[Opening DATASET EXCERPTS section]

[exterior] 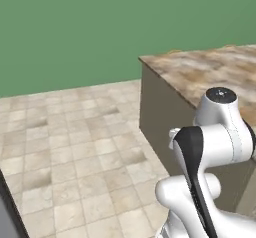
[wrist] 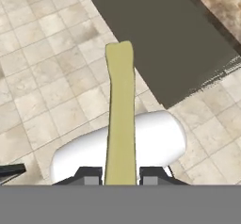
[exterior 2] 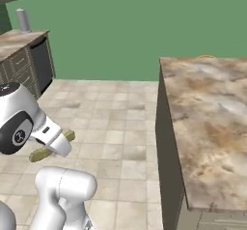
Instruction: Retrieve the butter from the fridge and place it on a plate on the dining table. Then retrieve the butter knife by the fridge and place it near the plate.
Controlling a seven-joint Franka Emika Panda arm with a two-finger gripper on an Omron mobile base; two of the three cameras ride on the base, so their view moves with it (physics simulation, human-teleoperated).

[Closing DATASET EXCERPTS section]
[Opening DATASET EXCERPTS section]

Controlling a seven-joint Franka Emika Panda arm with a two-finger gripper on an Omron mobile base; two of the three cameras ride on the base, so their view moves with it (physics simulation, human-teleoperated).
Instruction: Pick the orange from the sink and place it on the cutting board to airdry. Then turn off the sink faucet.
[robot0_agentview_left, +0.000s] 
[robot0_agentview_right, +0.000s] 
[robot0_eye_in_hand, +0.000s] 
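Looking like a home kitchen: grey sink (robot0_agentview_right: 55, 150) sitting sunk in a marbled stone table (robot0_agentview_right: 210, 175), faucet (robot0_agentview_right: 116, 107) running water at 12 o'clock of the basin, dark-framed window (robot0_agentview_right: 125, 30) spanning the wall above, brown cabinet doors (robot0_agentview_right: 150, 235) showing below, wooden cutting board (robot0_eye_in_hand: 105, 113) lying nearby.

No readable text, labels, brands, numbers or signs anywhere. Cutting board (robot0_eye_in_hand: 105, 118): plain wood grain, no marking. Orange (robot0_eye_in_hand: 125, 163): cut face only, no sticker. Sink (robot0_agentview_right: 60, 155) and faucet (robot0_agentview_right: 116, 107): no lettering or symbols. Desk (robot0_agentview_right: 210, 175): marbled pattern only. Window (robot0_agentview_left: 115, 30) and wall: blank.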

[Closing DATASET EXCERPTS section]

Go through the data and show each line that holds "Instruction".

* _ANSWER SPACE_
Instruction: Retrieve the butter from the fridge and place it on a plate on the dining table. Then retrieve the butter knife by the fridge and place it near the plate.
Instruction: Pick the orange from the sink and place it on the cutting board to airdry. Then turn off the sink faucet.

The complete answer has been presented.